Что же касается так называемых «зверств большевиков», то, констатирует Клара Цеткин, все сведения о них поступают из весьма сомнительных источников и распространяются теми, кого революция лишила власти и права на эксплуатацию чужого труда.
Но Клара Цеткин не ограничивается опровержением неправильных положений. Как во всех сообщениях и выводах о положении в Советской России, которые она делала после своей первой поездки в Москву, Цеткин и в этой работе указывает на новую, социалистическую демократию, развивающуюся в Стране Советов, несмотря па всю ожесточенность происходящей там борьбы.

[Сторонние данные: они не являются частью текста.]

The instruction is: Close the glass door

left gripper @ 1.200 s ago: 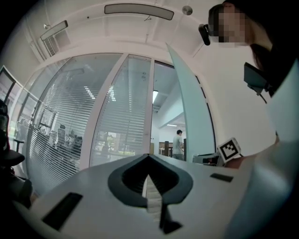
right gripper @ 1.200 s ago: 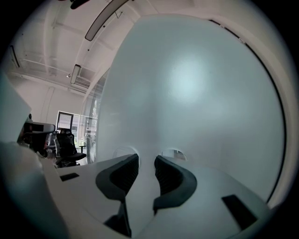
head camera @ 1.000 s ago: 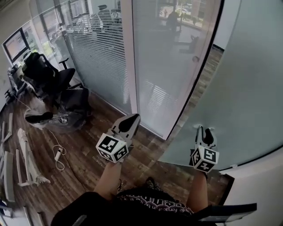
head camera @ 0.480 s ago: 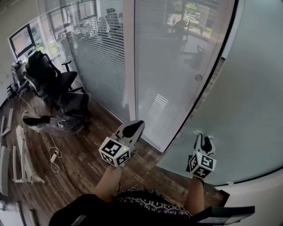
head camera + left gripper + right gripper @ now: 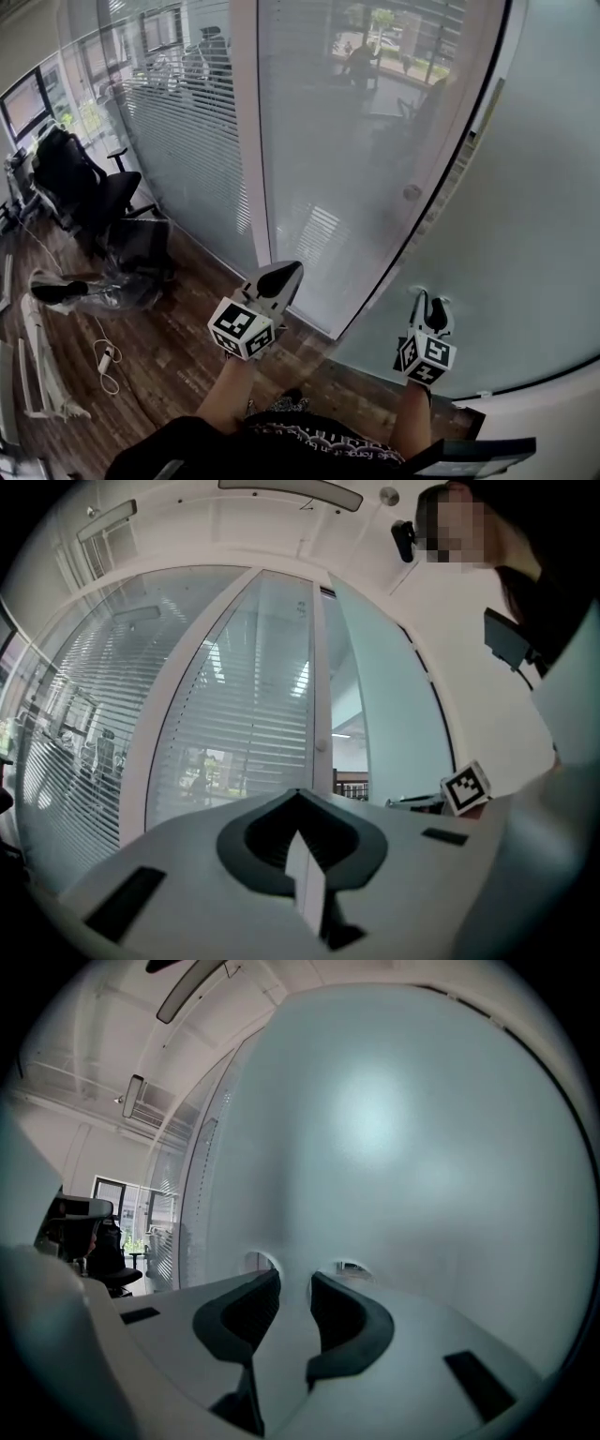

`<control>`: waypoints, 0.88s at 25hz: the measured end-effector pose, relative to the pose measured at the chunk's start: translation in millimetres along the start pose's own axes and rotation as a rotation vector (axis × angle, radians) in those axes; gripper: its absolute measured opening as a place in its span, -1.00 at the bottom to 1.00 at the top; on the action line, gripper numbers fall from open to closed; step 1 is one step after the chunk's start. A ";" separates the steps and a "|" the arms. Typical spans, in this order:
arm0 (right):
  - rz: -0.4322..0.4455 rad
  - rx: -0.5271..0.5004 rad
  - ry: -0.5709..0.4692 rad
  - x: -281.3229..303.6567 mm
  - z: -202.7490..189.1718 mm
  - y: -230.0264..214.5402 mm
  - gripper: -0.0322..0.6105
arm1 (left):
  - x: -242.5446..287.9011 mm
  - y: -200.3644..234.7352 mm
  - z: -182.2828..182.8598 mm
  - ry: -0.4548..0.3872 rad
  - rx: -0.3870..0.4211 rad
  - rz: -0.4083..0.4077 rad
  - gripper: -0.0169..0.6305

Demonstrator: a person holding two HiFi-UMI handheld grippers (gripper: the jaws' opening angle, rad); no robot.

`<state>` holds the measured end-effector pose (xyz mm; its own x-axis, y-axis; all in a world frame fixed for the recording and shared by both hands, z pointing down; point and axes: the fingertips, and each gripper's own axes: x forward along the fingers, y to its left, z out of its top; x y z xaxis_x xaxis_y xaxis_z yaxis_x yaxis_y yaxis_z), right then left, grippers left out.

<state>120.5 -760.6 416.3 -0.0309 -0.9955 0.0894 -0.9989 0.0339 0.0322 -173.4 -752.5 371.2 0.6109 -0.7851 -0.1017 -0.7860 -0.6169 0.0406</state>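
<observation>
At right, frosted glass door [image 5: 525,216], ajar

Illumination: bright, diffuse daylight entering through blinds [image 5: 202,141]. Broad soft glare patch on frosted glass door [image 5: 375,1124]. Shadows faint. Both gripper views: strong fisheye bending, black vignette at corners, foreground slightly soft.
</observation>
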 end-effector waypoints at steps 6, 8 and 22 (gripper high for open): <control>-0.056 0.005 0.008 32.1 23.9 -12.2 -0.57 | 39.1 27.1 18.6 -0.015 -0.018 -0.032 -0.94; -0.067 0.007 0.009 39.5 26.3 -15.3 -0.57 | 48.0 29.3 20.5 -0.015 -0.018 -0.050 -0.94; -0.143 0.035 0.027 74.4 7.1 -33.8 -0.57 | 77.3 37.6 -3.4 0.011 0.000 -0.139 -0.94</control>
<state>151.8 -836.4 414.7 0.1119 -0.9873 0.1129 -0.9937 -0.1112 0.0118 -155.4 -836.5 368.3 0.7149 -0.6926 -0.0959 -0.6937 -0.7198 0.0271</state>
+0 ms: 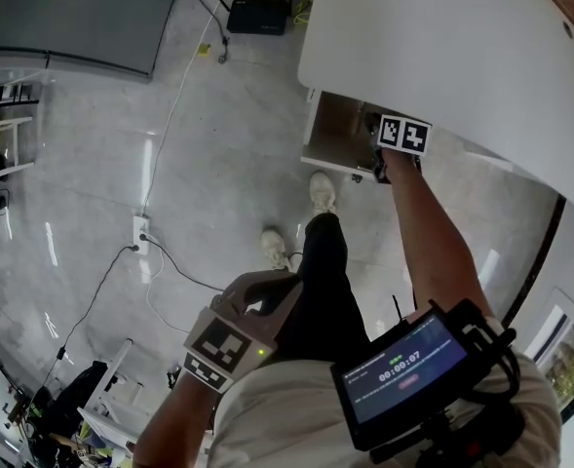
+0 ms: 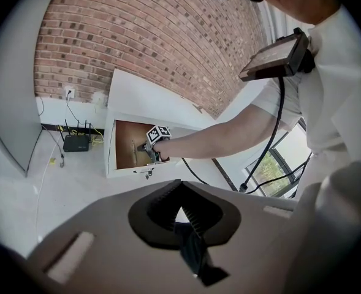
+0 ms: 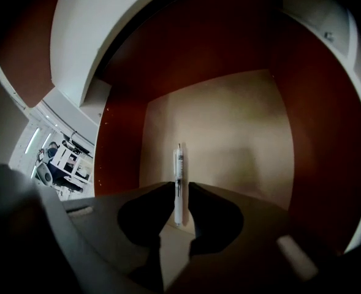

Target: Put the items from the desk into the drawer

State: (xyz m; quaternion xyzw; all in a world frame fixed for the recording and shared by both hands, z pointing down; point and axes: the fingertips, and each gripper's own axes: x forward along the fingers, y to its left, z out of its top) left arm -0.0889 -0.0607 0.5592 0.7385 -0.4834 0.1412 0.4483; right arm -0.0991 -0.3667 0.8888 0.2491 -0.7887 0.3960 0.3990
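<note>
The open drawer [image 1: 333, 135] hangs under the white desk [image 1: 442, 37]; its wooden floor [image 3: 229, 127] fills the right gripper view. My right gripper [image 3: 179, 188] reaches inside the drawer and is shut on a white pen [image 3: 178, 164], which points away along the jaws, just above the drawer floor. In the head view only the right gripper's [image 1: 376, 135] marker cube and body show at the drawer mouth. My left gripper [image 1: 265, 289] hangs low by my leg, far from the drawer, shut with nothing in it [image 2: 180, 208]. The left gripper view shows the drawer [image 2: 126, 149] from afar.
The floor is grey tile with a router [image 1: 257, 16] and cables near the wall, and a power strip [image 1: 140, 232] to my left. My shoes [image 1: 322, 191] stand just before the drawer. A brick wall [image 2: 155, 41] rises behind the desk.
</note>
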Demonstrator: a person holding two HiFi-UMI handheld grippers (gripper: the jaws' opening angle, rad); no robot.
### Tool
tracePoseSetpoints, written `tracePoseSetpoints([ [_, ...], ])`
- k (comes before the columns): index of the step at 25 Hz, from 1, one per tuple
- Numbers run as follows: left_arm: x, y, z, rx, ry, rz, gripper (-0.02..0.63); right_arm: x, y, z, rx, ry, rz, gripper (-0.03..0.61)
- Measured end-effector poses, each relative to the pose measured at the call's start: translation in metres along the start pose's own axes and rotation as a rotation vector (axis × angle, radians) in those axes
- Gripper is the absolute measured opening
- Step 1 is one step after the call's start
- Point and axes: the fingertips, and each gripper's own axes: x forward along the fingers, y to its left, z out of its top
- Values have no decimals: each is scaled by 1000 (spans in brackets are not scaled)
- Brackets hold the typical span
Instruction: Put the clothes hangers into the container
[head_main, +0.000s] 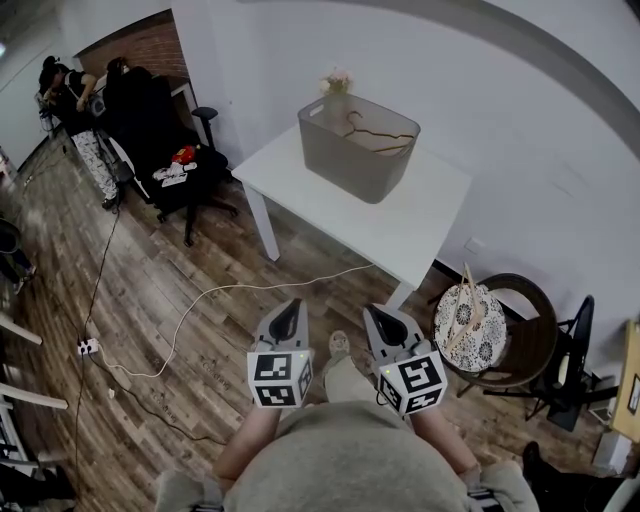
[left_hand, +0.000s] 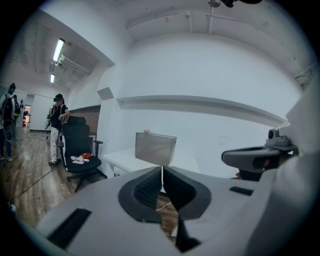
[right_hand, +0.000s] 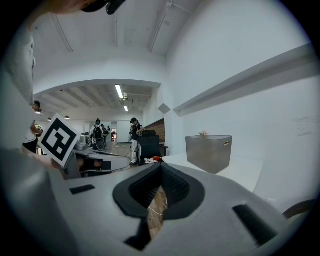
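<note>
You hold both tools close to your body at the bottom centre of the head view. The left gripper (head_main: 288, 318) has its fingers pressed together on nothing. The right gripper (head_main: 386, 326) matches it, fingers closed at the tips and empty, with only floorboards visible past them.

Just beyond your right gripper, at the lower right of the frame, a loose hanger (head_main: 466, 312) of pale wood lies on the patterned cushion (head_main: 488, 340) of a round chair (head_main: 535, 345). It is well apart from the container, and it looks like the piece left to collect. At left centre, a white cable (head_main: 215, 293) trails over the wood floor (head_main: 150, 280).

Farther up, at the upper centre, the grey container (head_main: 345, 165) stands at the far end of the white surface (head_main: 420, 225). A stowed hanger (head_main: 378, 135) rests inside it; you cannot tell whether more lie beneath. No hanger shows on the bare surface itself.

Farthest off, at the upper left, are a black office chair (head_main: 150, 115) and a person (head_main: 80, 120), both clear of the job.

The task appears partly done, with at least one hanger in and one out. What remains is to reach to the chair, grip that hanger, carry it across and drop it in.
</note>
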Motion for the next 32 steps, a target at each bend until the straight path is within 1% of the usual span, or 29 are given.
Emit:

Это подлинная демократия, в которой творчески участвуют все трудяи|ие-ся, олицетворяющая собой живую связь большевистской партии с людьми труда. Клара говорит о том, что для трудящихся Советской России наступила светлая жизнь. Она никогда не устанет говорить об этом. Это будет источником ее сил до последних дней жизни. С глубокой печалью Клара пишет, что ее другу не суждено было увидеть социалистическую демократию в действии.
Содержание работы Цеткин составляла не только полемика, связанная с содержанием сделанного Розой Люксембург в тюрьме наброска брошюры. Полемике сопутствовал важный документальный материал. Основываясь на фактах борьбы, которую вела эта выдающаяся революционерка, особенно на документах «Союза Спартака» и публикациях в «Роте фане», Клара Цеткин показала, как Роза Люксембург в огне Ноябрьской революции преодолела свои ошибочные взгляды, которые она излагала во время пребывания в тюрьме.
«Большинство противников большевиков из среды социал-демократической партии и независимых социал-демократов наносят Розе Люксембург оскорбление, когда ее выступление за установление советского строя и пролетарской диктатуры, ее страстную борьбу против Национального собрания и разоблачение ею буржуазной демократии пытаются представить как некое быстро преходящее недоразумение, не более чем ошибочное и необдуманное грехопадение или же просто как темпераментное увлечение, при котором горячее сердце оказывается не в ладах с разумом. Нет, у Розы Люксембург, этого выдающегося мыслителя, столь же острого, сколь и смелого, мысль, ставшая убеждением, никогда не была погребена под грудой пепла перегоревших замыслов и бесплодных начинаний, напротив, она всегда сверкала сильным ярким пламенем, рождающим великие деяния!